- _Exercise requirements_: Please restate the lines shown below exactly, every one of them.

- _Data extract_:
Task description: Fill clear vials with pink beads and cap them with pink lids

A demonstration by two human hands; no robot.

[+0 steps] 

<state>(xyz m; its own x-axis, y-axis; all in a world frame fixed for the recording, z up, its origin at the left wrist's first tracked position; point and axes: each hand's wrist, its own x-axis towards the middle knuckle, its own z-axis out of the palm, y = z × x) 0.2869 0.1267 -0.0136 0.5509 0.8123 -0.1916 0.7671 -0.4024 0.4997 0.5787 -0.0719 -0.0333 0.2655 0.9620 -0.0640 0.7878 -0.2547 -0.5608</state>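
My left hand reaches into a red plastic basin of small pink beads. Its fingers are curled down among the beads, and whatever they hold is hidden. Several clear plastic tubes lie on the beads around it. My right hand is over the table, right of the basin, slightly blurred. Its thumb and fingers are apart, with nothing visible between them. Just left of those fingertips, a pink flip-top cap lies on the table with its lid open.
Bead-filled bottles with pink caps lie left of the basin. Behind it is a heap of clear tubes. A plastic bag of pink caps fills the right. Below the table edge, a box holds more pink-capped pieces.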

- _Task output_:
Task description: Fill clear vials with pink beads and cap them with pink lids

A demonstration by two human hands; no robot.

[+0 steps] 

<state>(xyz m; its own x-axis, y-axis; all in a world frame fixed for the recording, z up, its origin at the left wrist's first tracked position; point and axes: each hand's wrist, its own x-axis towards the middle knuckle, its own z-axis out of the palm, y = z × x) 0.2869 0.1267 -0.0136 0.5509 0.8123 -0.1916 0.7671 -0.4024 0.4997 0.5787 -0.0719 -0.0333 0.2655 0.9620 -0.0640 0.7878 -0.2547 -0.5608</state>
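My left hand reaches into a red plastic basin of small pink beads. Its fingers are curled down among the beads, and whatever they hold is hidden. Several clear plastic tubes lie on the beads around it. My right hand is over the table, right of the basin, slightly blurred. Its thumb and fingers are apart, with nothing visible between them. Just left of those fingertips, a pink flip-top cap lies on the table with its lid open.
Bead-filled bottles with pink caps lie left of the basin. Behind it is a heap of clear tubes. A plastic bag of pink caps fills the right. Below the table edge, a box holds more pink-capped pieces.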

This answer is now finished.